I think Chin would argue that it doesn’t matter what Barbie does; it’s all foreign to the kids she studied in New Haven who wanted dolls that were like them, familiar to them.

“They wondered why there was no fat Barbie, no abused Barbie, no pregnant Barbie” (369).

Addy Walker, the Civil War era American Girl doll (click for source)

American Girl has Addy, an African American ex-slave in the Civil War era. While the history education that comes along with the dolls is important, Chin would probably point to the ways through which the girls she studied can create the familiarity they crave “through their own imaginative and material work.” They braided the dolls’ hair to “bring their dolls into their own worlds” (369).
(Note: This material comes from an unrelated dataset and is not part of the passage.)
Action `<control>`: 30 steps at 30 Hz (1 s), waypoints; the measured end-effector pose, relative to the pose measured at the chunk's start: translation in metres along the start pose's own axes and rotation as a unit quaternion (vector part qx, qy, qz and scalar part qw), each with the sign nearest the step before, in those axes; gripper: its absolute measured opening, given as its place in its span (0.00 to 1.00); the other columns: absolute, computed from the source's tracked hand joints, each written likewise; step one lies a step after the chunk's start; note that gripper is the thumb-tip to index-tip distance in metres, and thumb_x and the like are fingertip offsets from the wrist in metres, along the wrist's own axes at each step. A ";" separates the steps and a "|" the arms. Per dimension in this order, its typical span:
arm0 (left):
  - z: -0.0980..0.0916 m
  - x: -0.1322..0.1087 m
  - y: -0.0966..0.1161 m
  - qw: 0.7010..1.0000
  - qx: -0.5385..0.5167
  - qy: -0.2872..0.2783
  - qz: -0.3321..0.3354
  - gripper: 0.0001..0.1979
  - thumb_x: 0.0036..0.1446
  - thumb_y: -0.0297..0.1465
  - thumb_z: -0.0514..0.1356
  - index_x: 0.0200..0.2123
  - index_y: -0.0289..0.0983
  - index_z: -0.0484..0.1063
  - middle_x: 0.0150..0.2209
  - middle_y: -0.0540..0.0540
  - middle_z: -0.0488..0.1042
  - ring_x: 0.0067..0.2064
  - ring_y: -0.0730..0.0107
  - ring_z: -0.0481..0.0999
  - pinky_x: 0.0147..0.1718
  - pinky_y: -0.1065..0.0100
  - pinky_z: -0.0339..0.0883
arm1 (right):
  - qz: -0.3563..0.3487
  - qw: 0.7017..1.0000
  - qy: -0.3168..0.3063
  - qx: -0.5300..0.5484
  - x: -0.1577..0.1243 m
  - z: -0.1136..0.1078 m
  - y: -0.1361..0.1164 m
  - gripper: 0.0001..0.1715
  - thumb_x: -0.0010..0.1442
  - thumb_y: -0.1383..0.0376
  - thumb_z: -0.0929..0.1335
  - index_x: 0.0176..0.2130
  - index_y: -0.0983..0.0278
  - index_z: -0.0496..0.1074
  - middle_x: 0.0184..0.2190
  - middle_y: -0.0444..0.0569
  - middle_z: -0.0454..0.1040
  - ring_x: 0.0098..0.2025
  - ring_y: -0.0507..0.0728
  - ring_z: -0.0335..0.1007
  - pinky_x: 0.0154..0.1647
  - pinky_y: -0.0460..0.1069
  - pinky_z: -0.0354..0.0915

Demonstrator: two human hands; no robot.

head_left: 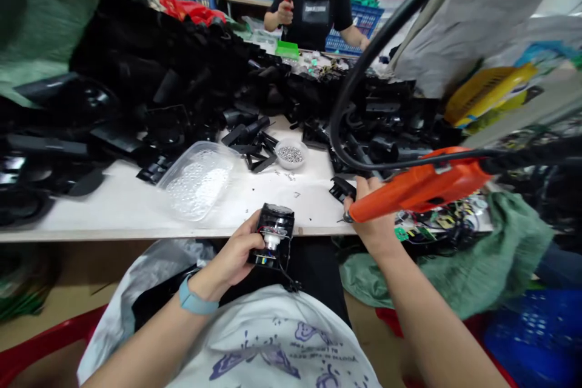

Dolls become part of the kids’ lives. The stories created around the dolls revolve around what the child knows, not the story that Mattel created around the doll.

Chin argues that having ethnically correct dolls isn’t really that important, or doesn’t make much of an impact because the low income communities that could benefit from these dolls don’t have access to the dolls physically and financially. It seems ironic then that Rotherman, co-founder of a non-profit that deals with low-income communities, believes that American Girl is a better alternative to Barbie when it is so much less accessible to the communities he is trying to better.

Smile! You’re on Barbie camera!

Toys, were the staple of childhood. Whether you played with Transformers, Hot Wheels, action figures, Barbie or GI-Joe’s, the toy required that you use your imagination to create a scenario or plot, with a particular goal in mind that you and your toy could achieve. I am purposely using past tense for this description because kids have become so absorbed with today’s technology that toys no longer require the extensive thinking and imagination that they one did.

The New York Times wrote an article on how toys have changed, and once caught ahold of it, Stephanie Clifford wrote an update version of the article. “Classic toys are becoming much less classic because of upgrades meant to entertain technology-obsessed children.” Stephanie explains that the reason for children growing up with the desire to be more technological is because they see all the gadgets that their parents are playing with and operating. The main attraction that they are writing about is the new Barbie. The new Barbie has become a digital camera, her camera lens in behind her and the picture then appears on her t-shirt. The photo can then be uploaded to a phone or a computer. In my opinion this takes away the whole point of Barbie, all that she will be now is a camera, little girls won’t know how to make up a story and have their dolls act it out.

There are a lot of people, myself being one of them, that feel toys and technology should not mix and that children should still have to utilize their imagination. I feel that this new technological advance could cause something similar, just not as extreme, as the moral panic that our society experienced when children became obsessed with comic books. Perhaps this new technological craze that is taking over the toys could stand to resemble how comic books were seen taking over children’s innocense.

A picture showing how Barbie is now becoming a digital camera.